Attribution and intellectual influences

Pi Sych is distributed under the repository’s MIT docs/LICENSE.md. This file records the known direct influences identified in project history, the owner’s source inventory, and the current package design. It also separates intellectual influence from host platforms, integrations, and first-party material. Pi Sych does not include or relicense source text or code from the works and projects cited below unless a file says otherwise.

Writing and reasoning methods

Prose

Sarnecka (2021) informs the topic-sentence and reverse-outline practices, hamburger paragraph, familiar-to-new information flow, end-weight, concrete wording, global-to-local revision, and defeasible rather than absolute writing rules.

Pullum’s critiques of mechanical grammar advice inform Pi Sych’s diagnosis of grammatical passives, rejection of blanket active-voice rules, and treatment of passive voice as a choice about topic, information structure, and agency. The package does not infer a passive from a form of be alone and does not treat every agentless passive as a defect.

These sources support strong but defeasible defaults. They do not make every other prose recommendation a claim attributable to Sarnecka or Pullum.

Hypothesis generation and perspectivism

McGuire (1989, 1997) informs the deliberate generation of multiple accounts, contrary cases, scope and moderator questions, rival mechanisms, and observations that discriminate them. His heuristic catalogue is the source for the compact transformations in the shared hypothesis-generation method. Pi Sych keeps generation distinct from support: a heuristic can produce a candidate but cannot make it evidentially supported.

Pi Sych uses a compact practical subset: contrary cases, reversed causation, moderators, multiple accounts, counterforces, deviant cases, conflict reconciliation, extreme conditions, re-operationalization, decomposition, restatement, analogy, and discriminating study sequences.

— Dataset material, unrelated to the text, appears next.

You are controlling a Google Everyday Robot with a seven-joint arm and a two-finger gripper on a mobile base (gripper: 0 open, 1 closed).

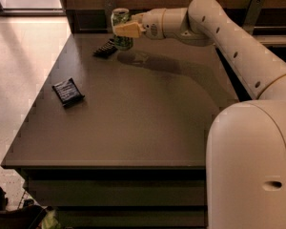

Zahavy (2026) was the inspiration for a narrower grounding safeguard: a language model may diversify, formalize, compare, analyze scope, and propose discriminating tests for candidate hypotheses, but it must not invent the sensory, experiential, empirical, or literature material that supposedly motivated them. Pi Sych adopts this operational risk, not the paper’s stronger conclusion that present LLMs are structurally incapable of an abductive scientific jump.

Argument and claim analysis

The argument-analysis and claim-evidence methods consolidate procedures from Pi Sych’s earlier theoretical, empirical, review, research, and analysis guidance. They do not adopt or reproduce one external formal system. McGuire’s perspectivism also informs their attention to serious rivals and discriminating implications, but claim-to-artifact provenance and the premise/inference/scope distinctions are first-party syntheses rather than an attribution to McGuire alone.

Package and harness design

Three owner-supplied references inform the package’s view that model behavior depends on the deployment harness and on the quality of task-specific context, not only on base-model capability.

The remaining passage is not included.